> **Task objective**
Among the records below, find the lines that contain "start" and copy each of them.

++++ Source material

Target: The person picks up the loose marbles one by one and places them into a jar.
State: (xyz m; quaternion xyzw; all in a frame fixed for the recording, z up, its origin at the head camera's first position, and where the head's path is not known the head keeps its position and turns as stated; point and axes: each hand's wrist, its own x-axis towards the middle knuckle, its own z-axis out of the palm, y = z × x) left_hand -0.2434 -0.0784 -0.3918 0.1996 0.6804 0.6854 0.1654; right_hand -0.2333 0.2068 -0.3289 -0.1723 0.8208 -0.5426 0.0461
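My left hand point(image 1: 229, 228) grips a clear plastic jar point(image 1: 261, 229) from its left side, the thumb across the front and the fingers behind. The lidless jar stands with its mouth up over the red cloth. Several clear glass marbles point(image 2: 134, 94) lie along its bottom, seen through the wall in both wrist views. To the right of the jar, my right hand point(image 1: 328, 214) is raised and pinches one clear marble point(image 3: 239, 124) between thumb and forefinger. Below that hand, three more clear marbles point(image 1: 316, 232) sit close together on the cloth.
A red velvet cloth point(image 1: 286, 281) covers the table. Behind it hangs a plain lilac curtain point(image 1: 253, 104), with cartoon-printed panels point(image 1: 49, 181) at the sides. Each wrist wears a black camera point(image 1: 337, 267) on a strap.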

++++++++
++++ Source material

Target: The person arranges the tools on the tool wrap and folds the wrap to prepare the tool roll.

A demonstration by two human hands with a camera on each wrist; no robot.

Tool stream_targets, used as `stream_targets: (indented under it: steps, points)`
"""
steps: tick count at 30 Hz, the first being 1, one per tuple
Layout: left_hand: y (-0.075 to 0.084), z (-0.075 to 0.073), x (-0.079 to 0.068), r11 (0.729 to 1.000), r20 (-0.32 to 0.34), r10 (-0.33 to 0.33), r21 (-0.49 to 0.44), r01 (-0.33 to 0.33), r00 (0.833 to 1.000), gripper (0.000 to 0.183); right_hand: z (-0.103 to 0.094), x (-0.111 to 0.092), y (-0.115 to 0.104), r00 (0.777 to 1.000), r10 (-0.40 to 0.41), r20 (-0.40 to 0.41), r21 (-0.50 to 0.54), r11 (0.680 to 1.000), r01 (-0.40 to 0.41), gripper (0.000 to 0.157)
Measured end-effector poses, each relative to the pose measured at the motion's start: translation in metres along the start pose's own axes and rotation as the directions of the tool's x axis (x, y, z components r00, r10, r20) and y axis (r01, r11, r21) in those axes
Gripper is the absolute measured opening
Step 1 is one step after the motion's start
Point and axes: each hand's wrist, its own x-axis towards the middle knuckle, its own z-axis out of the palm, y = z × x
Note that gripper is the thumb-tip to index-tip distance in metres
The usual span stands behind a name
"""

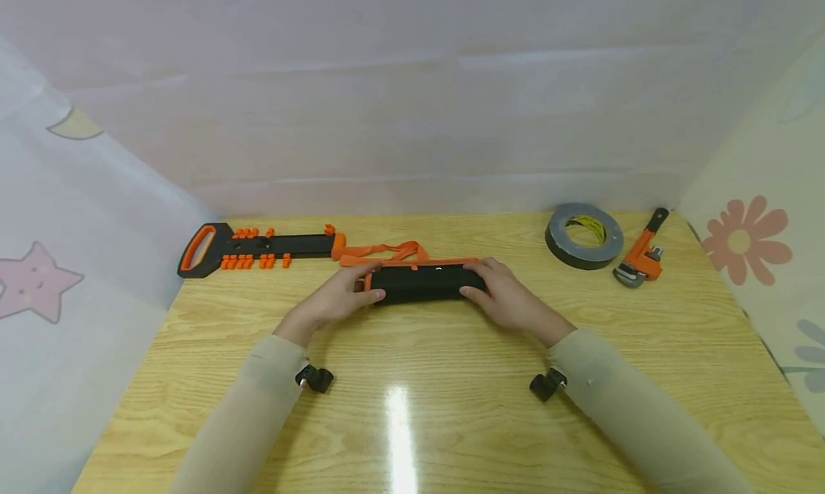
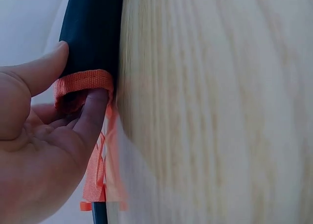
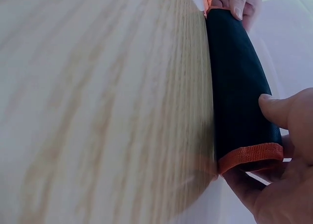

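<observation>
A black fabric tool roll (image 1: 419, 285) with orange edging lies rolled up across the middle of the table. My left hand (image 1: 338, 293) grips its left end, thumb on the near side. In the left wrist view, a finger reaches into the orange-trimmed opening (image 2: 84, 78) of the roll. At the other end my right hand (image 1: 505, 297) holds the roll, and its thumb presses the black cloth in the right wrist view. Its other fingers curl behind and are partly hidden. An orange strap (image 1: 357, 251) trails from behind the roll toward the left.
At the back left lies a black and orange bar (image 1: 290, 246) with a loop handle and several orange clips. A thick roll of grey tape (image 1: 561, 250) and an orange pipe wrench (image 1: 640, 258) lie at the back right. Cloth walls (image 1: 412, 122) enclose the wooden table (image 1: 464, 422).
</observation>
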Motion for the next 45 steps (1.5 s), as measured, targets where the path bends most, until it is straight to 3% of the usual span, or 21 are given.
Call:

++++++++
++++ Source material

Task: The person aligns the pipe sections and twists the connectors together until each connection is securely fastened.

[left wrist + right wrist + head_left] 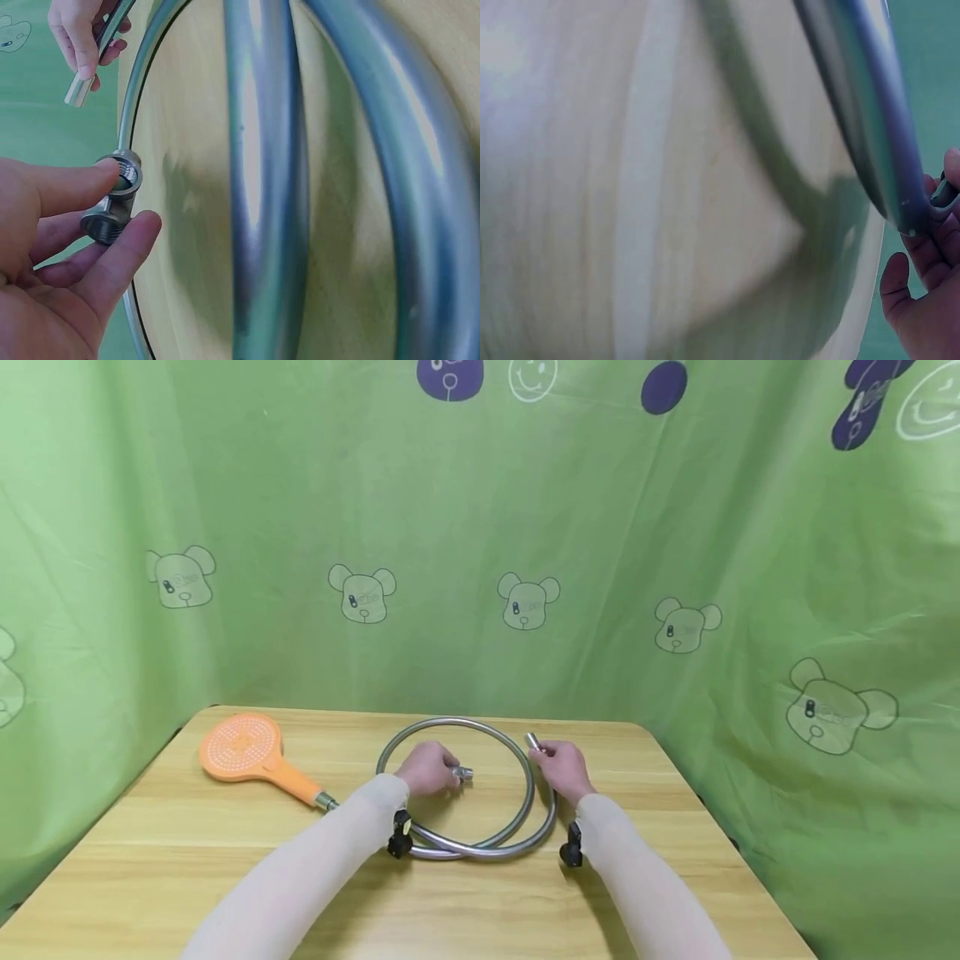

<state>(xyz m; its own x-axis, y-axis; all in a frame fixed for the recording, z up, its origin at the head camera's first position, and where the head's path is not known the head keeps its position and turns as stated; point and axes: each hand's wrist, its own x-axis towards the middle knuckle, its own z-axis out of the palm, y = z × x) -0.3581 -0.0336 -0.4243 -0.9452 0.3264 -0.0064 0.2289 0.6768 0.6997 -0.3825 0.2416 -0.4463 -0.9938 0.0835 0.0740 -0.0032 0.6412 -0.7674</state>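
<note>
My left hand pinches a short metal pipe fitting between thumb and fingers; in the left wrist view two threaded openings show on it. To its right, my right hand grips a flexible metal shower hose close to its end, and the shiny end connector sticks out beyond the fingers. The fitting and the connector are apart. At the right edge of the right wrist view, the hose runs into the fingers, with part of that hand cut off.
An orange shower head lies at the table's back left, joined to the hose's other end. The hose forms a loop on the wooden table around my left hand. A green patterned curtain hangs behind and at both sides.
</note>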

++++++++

> **Response to this exercise**
Measured end-effector poses, each relative to the pose measured at the motion's start: translation in metres along the start pose's own axes and rotation as the directions of the tool's x axis (x, y, z components r00, r10, r20) and y axis (r01, r11, r21) in those axes
Step 1 is one step after the motion's start

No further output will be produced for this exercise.